WORK TO BE COMPLETED: Exactly the lines from the beginning of the material to the line with "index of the" are to be repeated, both ends included.

Start of SUPPLIED RECORDS

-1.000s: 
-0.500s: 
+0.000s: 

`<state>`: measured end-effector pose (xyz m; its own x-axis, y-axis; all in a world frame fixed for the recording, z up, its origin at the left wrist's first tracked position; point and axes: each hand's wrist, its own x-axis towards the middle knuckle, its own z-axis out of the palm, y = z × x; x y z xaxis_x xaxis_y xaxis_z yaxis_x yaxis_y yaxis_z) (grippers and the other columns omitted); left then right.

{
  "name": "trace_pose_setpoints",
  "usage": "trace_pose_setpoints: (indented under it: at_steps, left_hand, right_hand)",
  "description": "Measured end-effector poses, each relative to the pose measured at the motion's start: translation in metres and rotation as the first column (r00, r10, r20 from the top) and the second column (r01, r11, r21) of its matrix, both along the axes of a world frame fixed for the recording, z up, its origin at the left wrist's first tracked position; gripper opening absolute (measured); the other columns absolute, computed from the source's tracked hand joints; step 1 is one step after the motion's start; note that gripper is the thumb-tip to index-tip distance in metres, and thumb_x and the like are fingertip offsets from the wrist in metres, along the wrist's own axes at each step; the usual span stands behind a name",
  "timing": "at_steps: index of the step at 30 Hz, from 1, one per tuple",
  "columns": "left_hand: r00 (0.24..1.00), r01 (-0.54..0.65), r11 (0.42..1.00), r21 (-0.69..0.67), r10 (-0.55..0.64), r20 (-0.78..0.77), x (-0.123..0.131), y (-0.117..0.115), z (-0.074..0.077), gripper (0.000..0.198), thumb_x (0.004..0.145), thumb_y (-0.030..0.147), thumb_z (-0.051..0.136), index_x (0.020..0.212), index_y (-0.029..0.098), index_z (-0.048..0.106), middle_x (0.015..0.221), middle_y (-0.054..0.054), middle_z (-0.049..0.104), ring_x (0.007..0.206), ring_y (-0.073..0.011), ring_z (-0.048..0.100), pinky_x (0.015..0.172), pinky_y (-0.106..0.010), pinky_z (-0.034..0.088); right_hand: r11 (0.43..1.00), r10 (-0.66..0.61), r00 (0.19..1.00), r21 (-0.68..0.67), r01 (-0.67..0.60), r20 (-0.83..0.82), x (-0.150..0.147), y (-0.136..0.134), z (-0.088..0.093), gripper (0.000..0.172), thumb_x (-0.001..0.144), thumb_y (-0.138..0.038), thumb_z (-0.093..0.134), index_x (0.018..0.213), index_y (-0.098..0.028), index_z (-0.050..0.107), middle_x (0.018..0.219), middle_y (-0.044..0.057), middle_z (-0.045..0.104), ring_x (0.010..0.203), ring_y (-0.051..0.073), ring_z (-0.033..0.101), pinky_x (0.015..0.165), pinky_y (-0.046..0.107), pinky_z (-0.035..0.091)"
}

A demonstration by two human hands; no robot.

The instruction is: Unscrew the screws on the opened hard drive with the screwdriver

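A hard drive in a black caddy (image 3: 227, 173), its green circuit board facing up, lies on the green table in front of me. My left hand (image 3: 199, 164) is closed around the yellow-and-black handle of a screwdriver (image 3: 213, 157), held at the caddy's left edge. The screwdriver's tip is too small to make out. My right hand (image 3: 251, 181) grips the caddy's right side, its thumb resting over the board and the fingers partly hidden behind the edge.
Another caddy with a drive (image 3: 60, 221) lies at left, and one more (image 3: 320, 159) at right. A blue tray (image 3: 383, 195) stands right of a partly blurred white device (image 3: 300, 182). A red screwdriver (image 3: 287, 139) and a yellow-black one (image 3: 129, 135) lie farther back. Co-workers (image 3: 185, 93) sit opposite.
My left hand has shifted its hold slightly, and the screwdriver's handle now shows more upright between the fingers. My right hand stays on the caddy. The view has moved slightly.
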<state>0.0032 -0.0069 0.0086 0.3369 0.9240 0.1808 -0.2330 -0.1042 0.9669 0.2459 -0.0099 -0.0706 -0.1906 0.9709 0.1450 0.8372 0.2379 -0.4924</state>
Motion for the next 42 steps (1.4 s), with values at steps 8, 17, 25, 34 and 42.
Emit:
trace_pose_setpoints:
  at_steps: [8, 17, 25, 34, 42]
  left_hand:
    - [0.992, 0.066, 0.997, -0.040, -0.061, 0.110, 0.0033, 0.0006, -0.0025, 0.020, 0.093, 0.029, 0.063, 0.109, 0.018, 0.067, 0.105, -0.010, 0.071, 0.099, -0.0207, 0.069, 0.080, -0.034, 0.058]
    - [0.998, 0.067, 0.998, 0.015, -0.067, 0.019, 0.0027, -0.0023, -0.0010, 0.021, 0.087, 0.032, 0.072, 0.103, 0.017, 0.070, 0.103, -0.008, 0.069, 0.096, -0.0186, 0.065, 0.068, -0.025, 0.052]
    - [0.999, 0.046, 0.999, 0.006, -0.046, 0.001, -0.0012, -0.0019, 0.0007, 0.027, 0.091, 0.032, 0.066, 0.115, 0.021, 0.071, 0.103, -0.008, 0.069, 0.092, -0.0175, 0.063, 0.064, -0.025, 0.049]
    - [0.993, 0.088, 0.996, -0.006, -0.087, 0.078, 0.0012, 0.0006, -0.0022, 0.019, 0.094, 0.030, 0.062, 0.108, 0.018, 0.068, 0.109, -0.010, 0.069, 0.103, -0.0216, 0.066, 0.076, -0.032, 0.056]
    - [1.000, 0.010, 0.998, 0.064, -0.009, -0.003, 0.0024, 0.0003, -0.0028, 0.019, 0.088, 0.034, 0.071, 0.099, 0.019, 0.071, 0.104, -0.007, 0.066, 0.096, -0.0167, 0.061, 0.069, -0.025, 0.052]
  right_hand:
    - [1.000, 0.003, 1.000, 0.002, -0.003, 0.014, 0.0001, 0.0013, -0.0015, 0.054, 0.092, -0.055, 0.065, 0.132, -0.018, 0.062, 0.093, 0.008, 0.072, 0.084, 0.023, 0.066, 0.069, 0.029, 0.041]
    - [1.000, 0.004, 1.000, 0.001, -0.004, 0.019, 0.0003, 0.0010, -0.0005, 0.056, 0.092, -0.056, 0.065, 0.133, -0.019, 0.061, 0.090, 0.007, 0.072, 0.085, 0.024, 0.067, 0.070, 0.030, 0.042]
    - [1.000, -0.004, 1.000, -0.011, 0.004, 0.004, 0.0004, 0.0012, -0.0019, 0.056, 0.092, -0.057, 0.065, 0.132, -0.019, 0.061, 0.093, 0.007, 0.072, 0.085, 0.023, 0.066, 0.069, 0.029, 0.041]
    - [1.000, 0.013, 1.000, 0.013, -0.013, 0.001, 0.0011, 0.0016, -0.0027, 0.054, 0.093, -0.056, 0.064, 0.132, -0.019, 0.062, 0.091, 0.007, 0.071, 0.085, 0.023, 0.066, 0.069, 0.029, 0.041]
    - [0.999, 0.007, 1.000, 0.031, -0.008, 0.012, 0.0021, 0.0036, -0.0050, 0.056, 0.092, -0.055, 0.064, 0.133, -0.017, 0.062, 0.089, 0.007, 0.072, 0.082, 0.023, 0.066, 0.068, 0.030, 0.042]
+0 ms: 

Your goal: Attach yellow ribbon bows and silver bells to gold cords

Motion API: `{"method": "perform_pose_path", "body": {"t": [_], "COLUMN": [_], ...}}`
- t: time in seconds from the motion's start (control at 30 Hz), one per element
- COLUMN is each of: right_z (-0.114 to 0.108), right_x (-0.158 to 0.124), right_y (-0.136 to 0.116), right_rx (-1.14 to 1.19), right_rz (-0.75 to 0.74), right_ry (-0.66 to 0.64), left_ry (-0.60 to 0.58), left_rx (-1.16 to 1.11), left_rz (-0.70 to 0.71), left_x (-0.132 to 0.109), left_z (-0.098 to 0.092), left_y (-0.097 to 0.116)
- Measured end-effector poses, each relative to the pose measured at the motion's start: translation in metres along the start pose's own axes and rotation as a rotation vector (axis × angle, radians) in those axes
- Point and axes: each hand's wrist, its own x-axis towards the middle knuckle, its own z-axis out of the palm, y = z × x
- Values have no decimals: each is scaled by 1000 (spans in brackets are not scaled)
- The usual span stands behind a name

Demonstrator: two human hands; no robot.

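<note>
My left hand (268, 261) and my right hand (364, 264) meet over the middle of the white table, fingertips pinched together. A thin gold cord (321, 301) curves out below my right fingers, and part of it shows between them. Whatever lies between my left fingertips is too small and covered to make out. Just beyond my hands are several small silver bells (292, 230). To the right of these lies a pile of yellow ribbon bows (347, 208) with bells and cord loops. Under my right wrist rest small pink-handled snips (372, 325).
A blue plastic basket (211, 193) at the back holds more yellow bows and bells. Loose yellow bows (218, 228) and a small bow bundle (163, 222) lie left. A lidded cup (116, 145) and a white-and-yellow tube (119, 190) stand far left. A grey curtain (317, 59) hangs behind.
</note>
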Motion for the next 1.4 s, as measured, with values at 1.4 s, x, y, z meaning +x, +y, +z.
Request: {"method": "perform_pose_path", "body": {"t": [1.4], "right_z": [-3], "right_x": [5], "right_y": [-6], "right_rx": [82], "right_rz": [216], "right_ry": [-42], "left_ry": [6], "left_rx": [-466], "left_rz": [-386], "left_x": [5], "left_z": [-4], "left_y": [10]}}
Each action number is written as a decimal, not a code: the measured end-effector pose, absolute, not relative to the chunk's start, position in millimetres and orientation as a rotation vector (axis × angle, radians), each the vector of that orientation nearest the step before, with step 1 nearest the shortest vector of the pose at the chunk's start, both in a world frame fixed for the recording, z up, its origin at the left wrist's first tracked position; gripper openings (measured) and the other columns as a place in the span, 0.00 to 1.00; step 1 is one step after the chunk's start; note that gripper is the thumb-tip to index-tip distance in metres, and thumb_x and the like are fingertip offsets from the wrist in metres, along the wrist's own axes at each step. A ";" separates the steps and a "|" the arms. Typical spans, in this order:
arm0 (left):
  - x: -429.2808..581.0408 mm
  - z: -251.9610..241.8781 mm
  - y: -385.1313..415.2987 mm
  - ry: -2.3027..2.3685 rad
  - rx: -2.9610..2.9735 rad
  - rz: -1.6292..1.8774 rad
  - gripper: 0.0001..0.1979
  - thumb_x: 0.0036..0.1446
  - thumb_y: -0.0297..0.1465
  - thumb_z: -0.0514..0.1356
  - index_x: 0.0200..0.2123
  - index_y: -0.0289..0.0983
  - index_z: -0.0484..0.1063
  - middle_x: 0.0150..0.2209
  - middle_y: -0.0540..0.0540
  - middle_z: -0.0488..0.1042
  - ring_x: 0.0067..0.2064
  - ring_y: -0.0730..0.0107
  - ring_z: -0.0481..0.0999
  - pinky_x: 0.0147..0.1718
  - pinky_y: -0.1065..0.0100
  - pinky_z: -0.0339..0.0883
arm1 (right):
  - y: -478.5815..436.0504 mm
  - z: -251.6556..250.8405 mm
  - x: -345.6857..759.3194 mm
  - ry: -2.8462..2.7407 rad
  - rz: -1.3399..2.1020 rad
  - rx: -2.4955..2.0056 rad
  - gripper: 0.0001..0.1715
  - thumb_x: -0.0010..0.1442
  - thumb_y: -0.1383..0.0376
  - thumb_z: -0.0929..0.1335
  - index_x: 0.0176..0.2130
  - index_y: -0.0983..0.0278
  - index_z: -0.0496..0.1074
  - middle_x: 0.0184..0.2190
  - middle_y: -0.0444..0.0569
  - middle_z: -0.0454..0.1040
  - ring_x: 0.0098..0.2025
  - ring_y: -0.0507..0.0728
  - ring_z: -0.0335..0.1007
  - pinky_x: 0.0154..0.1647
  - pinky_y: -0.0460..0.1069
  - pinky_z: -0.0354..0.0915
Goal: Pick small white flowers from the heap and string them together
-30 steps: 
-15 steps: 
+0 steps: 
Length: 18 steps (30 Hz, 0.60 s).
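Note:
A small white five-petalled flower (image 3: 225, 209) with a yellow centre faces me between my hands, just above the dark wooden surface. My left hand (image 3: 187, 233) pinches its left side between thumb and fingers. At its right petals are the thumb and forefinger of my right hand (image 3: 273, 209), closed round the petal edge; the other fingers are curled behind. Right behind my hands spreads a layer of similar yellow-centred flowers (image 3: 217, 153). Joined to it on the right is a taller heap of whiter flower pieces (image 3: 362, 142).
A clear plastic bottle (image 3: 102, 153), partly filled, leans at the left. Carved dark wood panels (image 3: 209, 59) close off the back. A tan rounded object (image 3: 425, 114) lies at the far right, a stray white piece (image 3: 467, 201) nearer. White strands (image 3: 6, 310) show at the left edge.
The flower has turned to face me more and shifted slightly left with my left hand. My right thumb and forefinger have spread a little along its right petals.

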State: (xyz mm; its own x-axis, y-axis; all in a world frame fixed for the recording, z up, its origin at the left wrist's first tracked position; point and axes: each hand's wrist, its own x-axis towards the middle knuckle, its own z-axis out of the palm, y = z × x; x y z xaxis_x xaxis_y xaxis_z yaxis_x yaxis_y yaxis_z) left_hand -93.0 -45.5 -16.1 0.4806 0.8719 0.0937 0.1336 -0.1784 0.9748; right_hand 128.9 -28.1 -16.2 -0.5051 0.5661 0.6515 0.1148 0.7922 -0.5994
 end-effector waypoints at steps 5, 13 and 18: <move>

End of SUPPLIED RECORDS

TASK SOLUTION:
-1.000s: 
-0.500s: 
+0.000s: 

`<state>`: measured end-effector pose (xyz m; its own x-axis, y-axis; all in a world frame fixed for the recording, z up, its origin at the left wrist's first tracked position; point and axes: each hand's wrist, its own x-axis towards the middle knuckle, its own z-axis out of the palm, y = z × x; x y z xaxis_x xaxis_y xaxis_z yaxis_x yaxis_y yaxis_z) (grippers and the other columns omitted); left then right.

{
  "name": "trace_pose_setpoints",
  "usage": "trace_pose_setpoints: (indented under it: at_steps, left_hand, right_hand)",
  "description": "Measured end-effector poses, each relative to the pose measured at the motion's start: translation in metres and rotation as the first column (r00, r10, r20 from the top) and the second column (r01, r11, r21) of its matrix, both along the axes of a world frame fixed for the recording, z up, its origin at the left wrist's first tracked position; gripper opening absolute (measured); the other columns absolute, computed from the source's tracked hand joints; step 1 is one step after the motion's start; note that gripper is the thumb-tip to index-tip distance in metres, and thumb_x and the like are fingertip offsets from the wrist in metres, along the wrist's own axes at each step; the usual span stands behind a name",
  "timing": "at_steps: index of the step at 30 Hz, from 1, one per tuple",

For this exercise, nothing further remains.